*Problem to solve*. Images should be omitted while the rest of the data is duplicated exactly.
>>
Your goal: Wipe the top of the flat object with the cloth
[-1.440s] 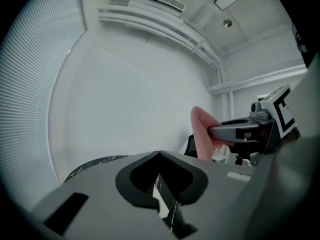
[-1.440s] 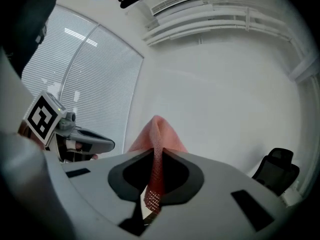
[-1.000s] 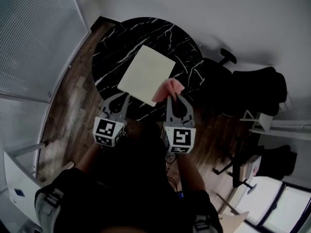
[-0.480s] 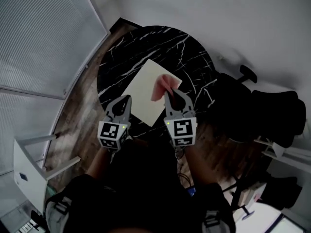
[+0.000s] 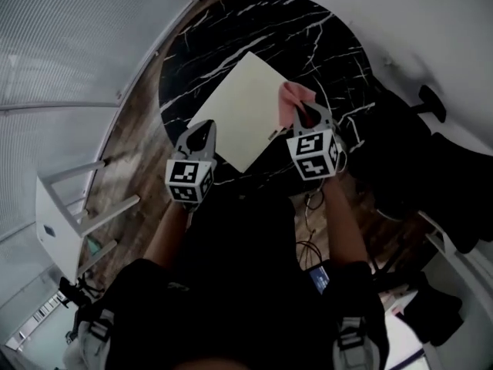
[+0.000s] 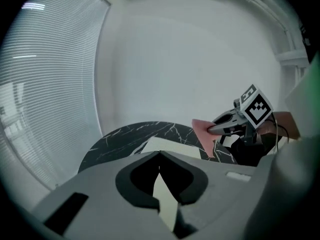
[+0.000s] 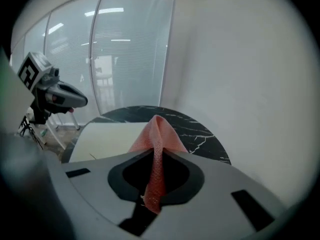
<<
*Result of this exercise*.
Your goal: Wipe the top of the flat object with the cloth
[-1.440s] 
[-1.440s] 
[-1.000s] 
[-0.480s] 
[+0.000s] 
[+0.000s] 
[+0.000s] 

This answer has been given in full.